▼▼▼

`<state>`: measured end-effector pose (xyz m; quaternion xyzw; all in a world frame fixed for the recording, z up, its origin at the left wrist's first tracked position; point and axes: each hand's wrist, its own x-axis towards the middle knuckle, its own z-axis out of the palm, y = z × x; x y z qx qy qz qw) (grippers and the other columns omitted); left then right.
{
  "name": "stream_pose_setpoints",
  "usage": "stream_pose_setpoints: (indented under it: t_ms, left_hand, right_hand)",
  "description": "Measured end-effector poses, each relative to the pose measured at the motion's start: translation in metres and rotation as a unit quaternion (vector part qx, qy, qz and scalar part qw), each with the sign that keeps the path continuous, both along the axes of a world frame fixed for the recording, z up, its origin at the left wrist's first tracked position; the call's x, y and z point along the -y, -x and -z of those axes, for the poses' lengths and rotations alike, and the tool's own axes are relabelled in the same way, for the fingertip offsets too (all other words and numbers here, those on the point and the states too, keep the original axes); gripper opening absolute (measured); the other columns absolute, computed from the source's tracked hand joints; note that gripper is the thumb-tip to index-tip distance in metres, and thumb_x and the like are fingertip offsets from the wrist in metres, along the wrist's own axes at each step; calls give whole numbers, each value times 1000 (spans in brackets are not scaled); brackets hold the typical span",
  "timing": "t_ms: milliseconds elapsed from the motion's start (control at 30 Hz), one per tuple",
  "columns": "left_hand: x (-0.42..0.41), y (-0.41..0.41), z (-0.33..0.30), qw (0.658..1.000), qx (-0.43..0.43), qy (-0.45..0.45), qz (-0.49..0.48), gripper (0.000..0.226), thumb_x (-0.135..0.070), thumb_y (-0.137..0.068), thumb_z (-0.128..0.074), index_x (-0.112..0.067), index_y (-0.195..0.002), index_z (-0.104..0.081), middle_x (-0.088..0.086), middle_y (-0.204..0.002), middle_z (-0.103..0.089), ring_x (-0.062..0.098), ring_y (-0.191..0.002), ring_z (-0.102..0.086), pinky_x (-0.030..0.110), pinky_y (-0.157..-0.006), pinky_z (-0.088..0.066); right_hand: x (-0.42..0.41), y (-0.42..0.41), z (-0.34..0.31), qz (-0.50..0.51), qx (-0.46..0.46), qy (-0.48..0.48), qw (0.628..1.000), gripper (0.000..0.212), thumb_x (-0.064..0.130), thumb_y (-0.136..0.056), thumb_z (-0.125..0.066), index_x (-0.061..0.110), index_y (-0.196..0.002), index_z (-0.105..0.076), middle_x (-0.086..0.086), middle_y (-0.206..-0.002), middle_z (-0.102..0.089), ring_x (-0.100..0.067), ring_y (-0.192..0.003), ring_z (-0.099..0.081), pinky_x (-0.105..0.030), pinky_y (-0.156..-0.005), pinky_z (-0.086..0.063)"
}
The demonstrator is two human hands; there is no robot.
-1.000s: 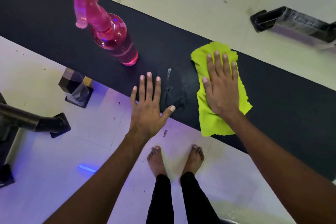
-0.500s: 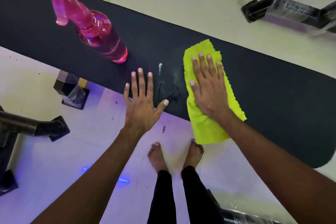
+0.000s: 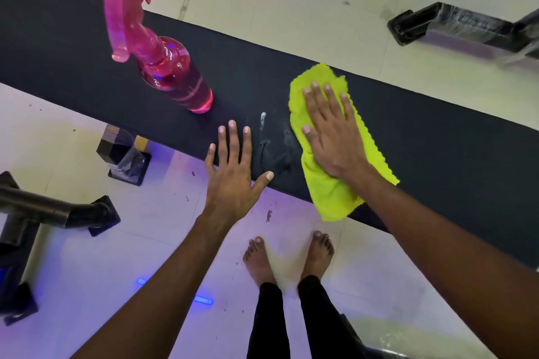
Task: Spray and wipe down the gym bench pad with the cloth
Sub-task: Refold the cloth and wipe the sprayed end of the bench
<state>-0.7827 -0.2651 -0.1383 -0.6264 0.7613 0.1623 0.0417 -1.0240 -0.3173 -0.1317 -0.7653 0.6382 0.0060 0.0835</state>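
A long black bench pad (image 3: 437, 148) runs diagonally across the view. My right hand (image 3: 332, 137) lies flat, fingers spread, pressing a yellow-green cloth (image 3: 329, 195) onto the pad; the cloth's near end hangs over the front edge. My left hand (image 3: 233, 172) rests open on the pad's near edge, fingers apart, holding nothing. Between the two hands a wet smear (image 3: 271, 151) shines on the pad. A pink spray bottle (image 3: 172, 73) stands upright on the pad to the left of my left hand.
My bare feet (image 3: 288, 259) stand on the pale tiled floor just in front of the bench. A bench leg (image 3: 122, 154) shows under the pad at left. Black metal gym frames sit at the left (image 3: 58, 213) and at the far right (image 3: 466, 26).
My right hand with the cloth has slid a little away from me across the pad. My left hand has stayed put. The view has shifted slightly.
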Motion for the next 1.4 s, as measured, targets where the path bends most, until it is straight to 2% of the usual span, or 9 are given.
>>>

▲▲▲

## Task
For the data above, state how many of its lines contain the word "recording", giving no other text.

## Exercise solution
2